Though, like many Iraqis, he declined to give specifics of the torture he underwent, the story of el-Ghanem’s father was enough. “After my detention for 30 days, US forces entered my house, intimidating my wife and daughters. They broke all the furniture, stole our money and gold (which many Iraqis keep in their home), and then arrested my 74-year-old father, even our servant. They tortured my father and my two brothers badly. Why? To humiliate the head of the tribe. My father had a stroke as a result of the torture. What did they do? They dropped him on the street, where he was found by chance by some neighbors. Forty-five days later he died.”
Other witnesses included Carlos Faria, President of the Spanish Anti-war on Iraq Association, Mohasen Khalim, the former Iraqi Ambassador to Egypt, and Bian Al-Hout, who gave accounts of the massacres in the Palestinian refugee camps of Sabra and Chatila by Sharon’s government.
In the end, the verdict was predictable. All three men were found guilty in a decree detailing specific violations of the Geneva Conventions and the Nuremburg Charter.
As in previous tribunals, this one has no legal teeth. It is a symbolic gesture. But, as presiding judge, Malaysia’s Mohamed reminded people, “The message from this trial is that these men are criminals. Even if they cannot be punished under international law at this time, the world sees them as criminals. With each tribunal this becomes more apparent.”

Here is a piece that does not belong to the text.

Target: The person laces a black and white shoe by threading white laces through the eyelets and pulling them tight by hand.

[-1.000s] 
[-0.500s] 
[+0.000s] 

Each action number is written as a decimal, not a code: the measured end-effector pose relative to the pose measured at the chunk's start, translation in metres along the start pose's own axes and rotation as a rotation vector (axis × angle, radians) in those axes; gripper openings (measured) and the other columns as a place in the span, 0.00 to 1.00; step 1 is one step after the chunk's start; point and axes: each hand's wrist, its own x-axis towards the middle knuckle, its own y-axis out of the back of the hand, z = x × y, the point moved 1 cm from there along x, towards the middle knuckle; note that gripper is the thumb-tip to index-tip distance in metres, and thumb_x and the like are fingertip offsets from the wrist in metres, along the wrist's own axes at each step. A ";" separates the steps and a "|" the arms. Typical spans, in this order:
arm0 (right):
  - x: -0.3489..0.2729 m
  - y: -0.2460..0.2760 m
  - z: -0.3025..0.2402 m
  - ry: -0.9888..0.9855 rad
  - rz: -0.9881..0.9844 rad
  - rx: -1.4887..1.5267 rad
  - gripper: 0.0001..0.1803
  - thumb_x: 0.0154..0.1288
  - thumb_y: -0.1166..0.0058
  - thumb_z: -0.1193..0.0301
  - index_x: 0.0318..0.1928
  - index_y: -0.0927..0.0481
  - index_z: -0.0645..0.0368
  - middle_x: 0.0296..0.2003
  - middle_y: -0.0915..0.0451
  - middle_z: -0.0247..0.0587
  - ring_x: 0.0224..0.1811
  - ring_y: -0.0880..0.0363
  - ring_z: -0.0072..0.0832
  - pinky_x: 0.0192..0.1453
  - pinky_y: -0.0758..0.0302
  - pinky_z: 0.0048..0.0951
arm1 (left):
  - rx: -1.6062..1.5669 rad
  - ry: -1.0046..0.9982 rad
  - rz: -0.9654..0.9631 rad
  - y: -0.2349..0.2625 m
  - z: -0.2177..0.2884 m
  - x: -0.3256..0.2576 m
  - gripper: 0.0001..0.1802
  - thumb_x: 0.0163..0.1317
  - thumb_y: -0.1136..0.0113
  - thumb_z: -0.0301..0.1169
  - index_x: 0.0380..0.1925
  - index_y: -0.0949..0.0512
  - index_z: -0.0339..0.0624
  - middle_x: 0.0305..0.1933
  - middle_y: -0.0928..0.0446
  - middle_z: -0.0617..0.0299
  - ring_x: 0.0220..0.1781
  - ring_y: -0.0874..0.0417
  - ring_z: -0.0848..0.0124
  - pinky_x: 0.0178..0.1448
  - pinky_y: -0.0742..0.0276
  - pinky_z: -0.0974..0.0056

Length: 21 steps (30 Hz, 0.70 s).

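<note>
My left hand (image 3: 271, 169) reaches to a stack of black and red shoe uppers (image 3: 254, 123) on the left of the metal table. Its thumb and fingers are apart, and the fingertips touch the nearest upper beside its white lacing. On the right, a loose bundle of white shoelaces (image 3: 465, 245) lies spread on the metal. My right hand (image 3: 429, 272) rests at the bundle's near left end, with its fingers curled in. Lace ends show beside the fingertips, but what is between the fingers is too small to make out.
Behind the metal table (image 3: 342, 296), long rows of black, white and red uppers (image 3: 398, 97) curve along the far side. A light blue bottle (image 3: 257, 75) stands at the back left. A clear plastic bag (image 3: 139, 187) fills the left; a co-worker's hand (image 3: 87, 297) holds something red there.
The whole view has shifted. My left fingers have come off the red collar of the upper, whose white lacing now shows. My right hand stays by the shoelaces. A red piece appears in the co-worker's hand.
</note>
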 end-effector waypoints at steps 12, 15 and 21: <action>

Dr. Riad, who presided in the Hague during the initial Bosnian trials, added, “The great mistake is when people forget history. This is keeping the record. During the [Bosnian Croat Blaskic and Bosnian Serb Krstic] trials, in which some victims travelled to The Hague by foot, they would say, ‘it is enough that the world knows.’
“This kind of documentation is important. These trials can help us go to real trials in the future.”
Until then, say organisers, these issues must remain in the public eye. The importance now, they say, is for the anti-war movement in Europe, Asia, the US and, in “the Arab street” to come together.
It looks like they will next week when Galloway plans “to personally deliver the Cairo verdict to Mr. Blair when I see him in Parliament”. And “until the occupation ends,” he emphasised, “I have one message to the Iraqi people: Stay as one people, do not allow the enemies to break Iraq!”
*In a subsequent interview, Galloway said that the Egyptian government has apologised and he, accepting, considered “the case closed”.